There are some limitations to our current study. There were some uncontrolled factors influencing accommodation, such as the position or angle of the smartphone and the reading position of the subjects while viewing the text. The visual angle while reading from a book, a laptop, or a smartphone was not fixed. Vergence parameters and symptoms were not assessed. We did not complete the Visual Fatigue Symptom Survey or measure the blink rate before and after the reading task. Including these measurements could have provided deeper insight and a more comprehensive explanation of our findings.

Future research

Future research should examine the effects of prolonged electronic device use on accommodation and vergence in diverse populations, including children, older adults, and working professionals.

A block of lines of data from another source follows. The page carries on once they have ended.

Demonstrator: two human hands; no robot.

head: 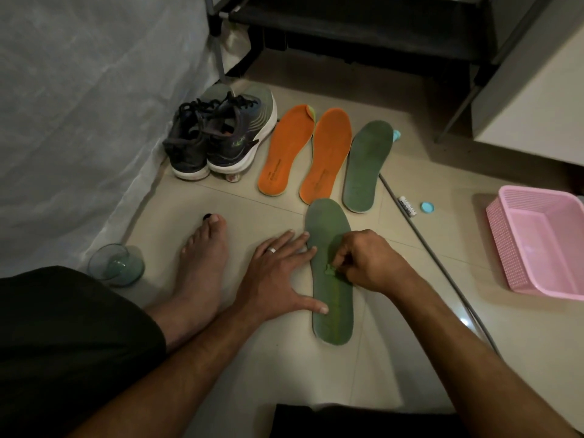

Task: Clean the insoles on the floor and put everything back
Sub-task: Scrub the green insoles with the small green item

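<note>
Two hands on one green insole (331,311): left hand (278,279) flat, fingers straight; right hand (366,260) pinching something small.

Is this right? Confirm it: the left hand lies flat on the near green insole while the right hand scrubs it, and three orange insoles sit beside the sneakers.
Not quite. The head view shows two orange insoles, not three, beside the sneakers; the third there is green. The rest holds: left hand flat on the near green insole, right hand scrubbing it.
</note>
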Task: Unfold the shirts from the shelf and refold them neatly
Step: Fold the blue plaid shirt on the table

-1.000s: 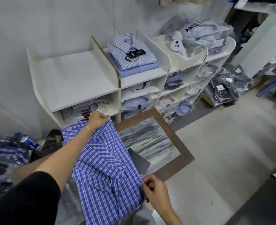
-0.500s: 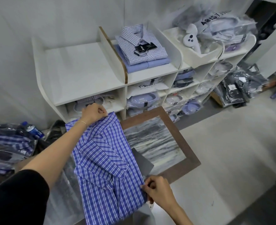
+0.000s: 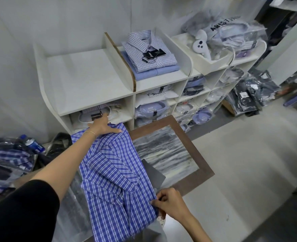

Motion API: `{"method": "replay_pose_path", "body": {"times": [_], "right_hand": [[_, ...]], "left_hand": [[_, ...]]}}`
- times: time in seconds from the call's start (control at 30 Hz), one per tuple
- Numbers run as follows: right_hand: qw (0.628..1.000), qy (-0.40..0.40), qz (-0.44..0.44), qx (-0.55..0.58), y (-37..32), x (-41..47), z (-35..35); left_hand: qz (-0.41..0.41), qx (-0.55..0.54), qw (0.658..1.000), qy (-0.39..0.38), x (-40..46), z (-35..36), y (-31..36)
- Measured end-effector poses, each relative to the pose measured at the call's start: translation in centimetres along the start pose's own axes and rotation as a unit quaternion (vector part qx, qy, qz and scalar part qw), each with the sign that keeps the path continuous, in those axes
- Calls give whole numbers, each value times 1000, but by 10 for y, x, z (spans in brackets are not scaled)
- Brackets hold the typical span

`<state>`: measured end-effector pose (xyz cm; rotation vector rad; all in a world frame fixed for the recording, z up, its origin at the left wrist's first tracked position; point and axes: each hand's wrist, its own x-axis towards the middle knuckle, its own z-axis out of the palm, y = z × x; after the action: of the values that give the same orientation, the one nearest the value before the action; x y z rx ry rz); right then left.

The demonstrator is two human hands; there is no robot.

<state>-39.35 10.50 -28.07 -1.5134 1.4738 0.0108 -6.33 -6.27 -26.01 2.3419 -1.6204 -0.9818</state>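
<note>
Head view: left hand (image 3: 101, 126) has gone from bunched on the far end of the blue-and-white checked cotton shirt (image 3: 116, 182) to fingers flat, pressing it down; right hand (image 3: 168, 202) keeps pinching the near edge. Shirt stretches between both hands, so smoothing is underway.

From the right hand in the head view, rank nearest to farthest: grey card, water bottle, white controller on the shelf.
From the right hand:
1. Grey card, just above it, beside the shirt.
2. Water bottle, far left on the floor.
3. White controller, top right on the shelf.
</note>
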Motion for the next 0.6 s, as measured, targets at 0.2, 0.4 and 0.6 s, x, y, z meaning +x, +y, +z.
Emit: {"method": "replay_pose_path", "body": {"times": [0.2,0.4,0.6], "right_hand": [[1000,-18,-5,20,-7,-3,-4],[995,-49,-5,91,-14,0,-7],[994,-56,-3,92,-20,3,-11]], "left_hand": [[40,-40,998,13,3,0,2],[39,0,999,23,11,12,7],[62,-22,991,113,8,9,30]]}}
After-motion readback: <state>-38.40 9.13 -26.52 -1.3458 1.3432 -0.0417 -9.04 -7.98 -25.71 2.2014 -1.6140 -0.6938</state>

Studies in real-world settings incorporating measures such as blink rate, ocular surface health, and dynamic accommodation, as well as evaluating ergonomic interventions and visual breaks, could provide practical strategies to reduce accommodative stress and guide safe device use across different age groups and occupations.

Conclusion

Prolonged use of near devices such as smartphones, laptops, and hardcopy materials induces the following changes in accommodative function: (1) reduced accommodative amplitude, (2) increased accommodative lag, and (3) reduced accommodative facility. Further studies on visual functions during binocular viewing, such as positive/negative fusional vergence, fusional vergence amplitude, relative vergence, and vertical phoria, are necessary to fully understand the correlation between subjective/objective symptoms and the effects on visual function caused by extended use of various near devices. The most significant changes in accommodative function were observed after laptop use, followed by smartphone use and hardcopy reading at a similar workstation. This study suggests that reading from hardcopy materials should be promoted over electronic devices, as the latter can adversely affect accommodative function.

Competing Interests

The authors have no competing interests to declare.